Whatever the ultimate outcome, the debate upended many Washington assumptions about what the Obama era would be like. Many political analysts expected Republicans to be cowed by the new president's popularity and loath to oppose him aggressively at a moment of crisis. They were not.

Some Democrats worried that Obama would have trouble keeping his own troops in line, as past Democratic Presidents Carter and Clinton did when Congress was controlled by their own party. He did not.

Some Democrats were also uncertain whether Obama's talk about bipartisanship would keep him from playing hardball. It did not.


Many Washington assumers should have assumed better. They did not.

The stimulus debate gave important hints about how difficult the push for comprehensive healthcare legislation will be. Fights erupted over health provisions in the stimulus bill that had been considered consensus items: creating a nationwide system of electronic medical records, and comparative research about which medical treatments work best.

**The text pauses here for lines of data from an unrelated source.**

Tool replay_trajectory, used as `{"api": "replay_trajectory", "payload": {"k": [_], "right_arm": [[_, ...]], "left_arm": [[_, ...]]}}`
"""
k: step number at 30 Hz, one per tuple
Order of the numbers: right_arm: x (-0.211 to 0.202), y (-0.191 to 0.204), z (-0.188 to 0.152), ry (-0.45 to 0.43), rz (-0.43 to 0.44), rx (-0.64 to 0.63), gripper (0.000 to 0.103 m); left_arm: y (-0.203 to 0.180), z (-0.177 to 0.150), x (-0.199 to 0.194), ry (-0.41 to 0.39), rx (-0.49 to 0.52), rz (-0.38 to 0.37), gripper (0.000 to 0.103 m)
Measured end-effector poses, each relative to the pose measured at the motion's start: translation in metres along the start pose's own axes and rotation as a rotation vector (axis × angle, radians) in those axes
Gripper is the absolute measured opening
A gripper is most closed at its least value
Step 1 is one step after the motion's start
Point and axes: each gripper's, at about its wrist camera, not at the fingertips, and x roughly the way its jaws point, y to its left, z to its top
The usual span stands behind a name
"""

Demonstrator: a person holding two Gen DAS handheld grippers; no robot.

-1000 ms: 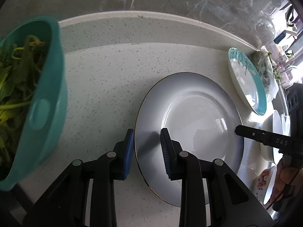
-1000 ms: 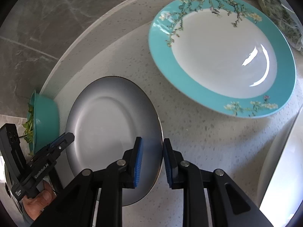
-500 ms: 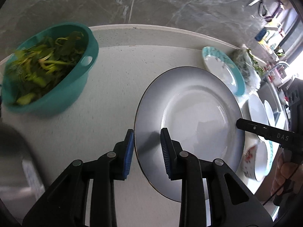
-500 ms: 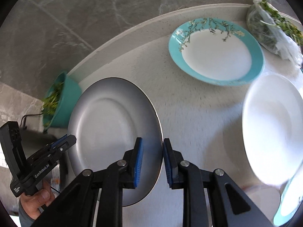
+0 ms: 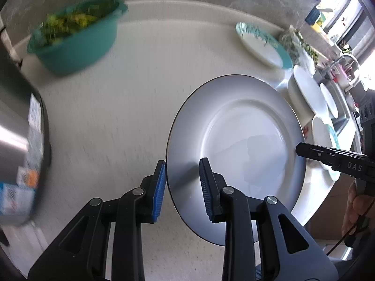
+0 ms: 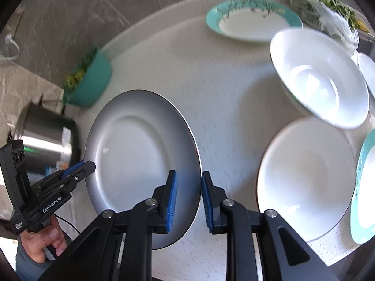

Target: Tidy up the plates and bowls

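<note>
- Above the table [image 6: 229, 98], carried between both tools: grey plate [image 6: 140, 159], gold-edged, lifted clear of the surface and tilted.
- Left gripper [image 5: 181, 187]: jaws closed onto the plate's left rim, one blue pad on each face.
- Right gripper [image 6: 188, 196]: jaws clamped on the opposite rim in the same manner.
- Nearby stock, right side: two white deep plates [image 6: 321, 75], [image 6: 304, 178], one teal-rimmed plate [image 6: 365, 192] at the frame edge, one teal floral plate [image 6: 253, 18] further back; likely stacking destination, exact one not determinable.
- Other items: teal bowl of greens [image 5: 77, 39], steel pot [image 6: 46, 135], bagged greens [image 6: 328, 9].
- Risk, slip: glazed rim held only at two narrow edge points; uneven motion of the two hands could twist the plate out of one pad pair and leave it hanging from the other.
- Risk, tilt: surface already angled; further lean would shift the load onto one grip.
- Risk, collision: white deep plates close to the right; low or fast sideways travel could strike a rim and chip either piece.
- Risk, set-down: pads wrapped under the rim; flat lowering onto another plate could trap them or drop the plate the last stretch.
- Risk, visibility: motion blur in both views, so clearance under the plate hard to judge.
</note>
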Motion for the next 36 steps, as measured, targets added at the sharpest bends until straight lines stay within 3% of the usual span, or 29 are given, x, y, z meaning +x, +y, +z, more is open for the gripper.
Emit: {"api": "replay_trajectory", "payload": {"k": [8, 14, 22, 29, 31, 33, 35, 36], "right_arm": [[0.02, -0.012, -0.024, 0.047, -0.014, -0.017, 0.023], [0.027, -0.014, -0.03, 0.06, -0.027, -0.026, 0.023], [0.036, -0.007, -0.032, 0.063, -0.046, -0.049, 0.024], [0.039, 0.003, -0.033, 0.068, -0.084, -0.097, 0.036], [0.036, 0.007, -0.032, 0.062, -0.074, -0.085, 0.046], [0.027, 0.013, -0.031, 0.034, -0.074, -0.102, 0.056], [0.014, 0.019, -0.028, 0.004, -0.076, -0.112, 0.065], [0.009, 0.021, -0.027, -0.007, -0.07, -0.112, 0.067]], "left_arm": [[-0.005, -0.029, 0.022, 0.019, 0.004, 0.028, 0.027], [-0.014, -0.023, 0.054, 0.038, 0.002, 0.033, 0.027], [-0.012, -0.023, 0.06, 0.034, 0.016, 0.056, 0.028], [-0.013, -0.016, 0.06, 0.027, 0.019, 0.061, 0.029], [-0.016, -0.01, 0.053, 0.011, 0.044, 0.08, 0.037], [-0.021, -0.004, 0.044, -0.023, 0.061, 0.09, 0.073], [-0.028, 0.004, 0.031, -0.063, 0.081, 0.093, 0.076], [-0.032, 0.008, 0.026, -0.073, 0.087, 0.093, 0.083]]}}
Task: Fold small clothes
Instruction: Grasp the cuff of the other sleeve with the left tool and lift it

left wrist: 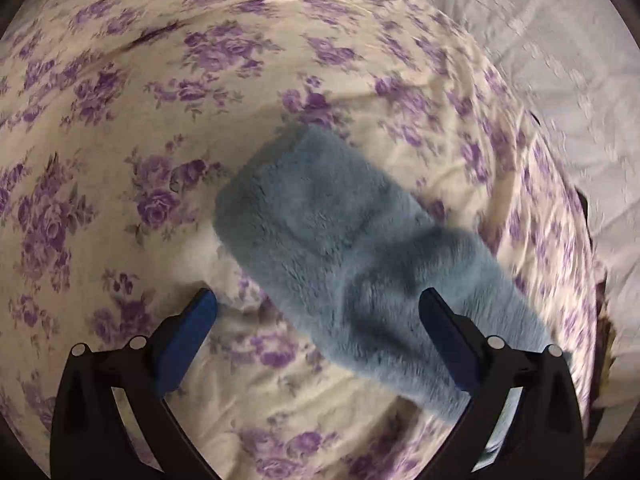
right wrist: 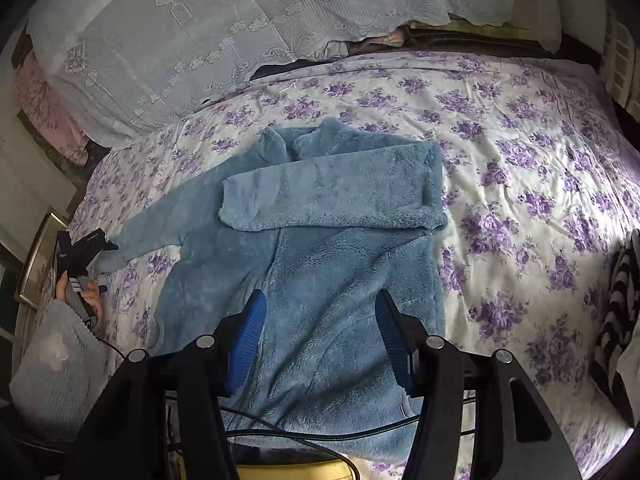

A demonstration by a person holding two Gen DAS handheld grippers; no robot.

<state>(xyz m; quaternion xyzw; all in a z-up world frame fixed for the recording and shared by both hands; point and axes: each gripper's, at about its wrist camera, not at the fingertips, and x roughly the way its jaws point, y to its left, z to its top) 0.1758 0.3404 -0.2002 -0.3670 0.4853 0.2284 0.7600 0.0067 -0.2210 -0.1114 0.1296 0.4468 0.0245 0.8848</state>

There also was tension -- even among Democrats -- about efforts to expand Medicaid, which critics said was a step toward creating government-run healthcare.

"The lesson here is that in healthcare nothing is easy, simple or widely agreed," said Robert Laszewski, a health policy consultant.

Rep. Edward J. Markey (D-Mass.), a senior member of the House Energy and Commerce Committee, predicts Democrats will have more success attracting Republican support if their initiatives are presented as individual proposals rather than sweeping packages like the stimulus bill.

He pointed to the January vote to expand children's health insurance coverage, which garnered support from 40 Republicans. He expects a big bipartisan margin in an upcoming vote on a bill to require utilities to generate more electricity from cleaner energy sources.

"As you take out each individual part, you get a response," said Markey. "People hate government but love the programs."


A sudden improvement in quality suggests to me that J. Hatch is actually interested in medicine, unlike economics. As to Representative Markey, I wonder if those sensible remarks can be taken to imply that he disapproves of the "fiscal responsibility summit" that is scheduled for next week (and that goes unmentioned by J. Hook despite its blatant salience.) Oh, well.

Over in the enemy bunker,

Another popinjay


GOP leader McConnell left himself and his party an escape hatch, arguing that Republicans' strategy in the future will be dictated by whether Obama and congressional Democrats are more receptive to GOP views than they were on the economic recovery plan. "Obviously the president concluded it was easier to pick off a couple Republicans" rather than make big concessions to Republicans, McConnell said. "If he tries to go down the genuine middle, we're willing to engage."

Where Neukamerad Oberstgruppenführer von McConnell suppose "the genuine middle" to be located, who knows? Most likely he entertains thoroughly fantastic neocomradely and OnePercenterly ideas on the subject. In principle, though, it ought to be possible to line up all the Solons and Congresscritters from left to right and pick out the central fifty or sixty or howevermany percent of them that one desires to isolate for this or that specific purpose, and do it in a reasonably neutral or objective way. (Where are the social-scientizers when one needs them!)